Warren regularly transcends the boundaries of Duke as well, whether working with scientists at other universities or art conservators at the North Carolina Museum of Art, the National Gallery in Washington or in Europe.

To see more clearly into both moles and paintings, Warren builds custom microscopes that use two laser pulses separated in time by picoseconds (each of which is one trillionth of a second). The first pulse excites the molecules of the compound being studied and the second probes the result. The technique, called pump-probe spectroscopy, takes a picture showing the concentration and arrangement of certain pigments in the sample, essentially creating a molecular fingerprint.

While pump-probe spectroscopy has been around for decades, it originally required powerful lasers that wouldn’t be appropriate for old paintings or human skin. Warren and his team developed technology to “sculpt” less powerful beams to create a safe yet effective probe that can be used to examine materials to a depth of about 1 mm, allowing a view beneath the surface of skin or a painting.

“We were able to figure out how to use less power than a laser pointer and still get out the critical information,” he said. The critical information for an old painting might be the chemical composition of the pigments. For example, Warren’s pump-probe lasers can distinguish synthetic blue pigments from those made of lapis lazuli, even though they look identical to the naked eye. Information like this can help determine the provenance, age or author of a painting.

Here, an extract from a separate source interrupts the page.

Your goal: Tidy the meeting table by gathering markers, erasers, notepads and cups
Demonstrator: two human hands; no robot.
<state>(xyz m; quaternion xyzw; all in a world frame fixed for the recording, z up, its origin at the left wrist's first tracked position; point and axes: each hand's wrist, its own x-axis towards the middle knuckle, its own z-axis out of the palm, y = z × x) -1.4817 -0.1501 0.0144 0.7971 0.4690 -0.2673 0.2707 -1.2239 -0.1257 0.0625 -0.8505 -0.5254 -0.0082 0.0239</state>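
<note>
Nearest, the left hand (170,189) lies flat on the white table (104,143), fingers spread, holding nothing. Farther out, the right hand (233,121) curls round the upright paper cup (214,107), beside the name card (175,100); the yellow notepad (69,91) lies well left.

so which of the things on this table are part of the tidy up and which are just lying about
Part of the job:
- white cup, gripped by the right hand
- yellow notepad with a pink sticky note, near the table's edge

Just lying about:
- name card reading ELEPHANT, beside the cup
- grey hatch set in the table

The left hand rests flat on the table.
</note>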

Pump-probe spectroscopy can also create a virtual cross-section of the layers of a painting, eliminating the need to take a sample with a scalpel. Warren and his team have analyzed several paintings in the lab, and are working on a portable laser system that could be used in art museums.

In the case of suspicious moles, pump-probe spectroscopy has the potential to improve the diagnosis of melanoma. Currently that diagnosis involves slicing, staining and studying the structure of a mole under a microscope, a process whose accuracy relies heavily on physician experience.

If the diagnosis is melanoma, the standard protocol is “watchful waiting” after removal. For most patients, the cancer never comes back, but for an unlucky minority, the cancer metastasizes in another part of the body. “The doctor would really like to know, is the cancer likely to metastasize or not?” Warren said.

With his laser system, Warren can slice a mole virtually, analyzing the content of each layer. He and his students have done just this for hundreds of excised and preserved moles. “The way we use the laser pulses gives us this extra information about chemical content and molecular composition,” Warren said. “We’ve been able to see fundamental differences in the lesions between those that went on to metastasize and those that didn’t.”

Warren would like to set up a multi-center clinical trial to test more mole samples. If the results hold up, he envisions the technology may one day be used routinely to examine removed moles.

“Warren’s work in melanoma has enormous potential,” said Bruce Tromberg, professor of biomedical engineering and surgery at the University of California, Irvine, and the director of the Beckman Laser Institute and Medical Clinic. “He’s approaching this from a fresh perspective and has put together a very talented team. His techniques are providing us with new insight and are stimulating fresh ideas and conversations in our field.”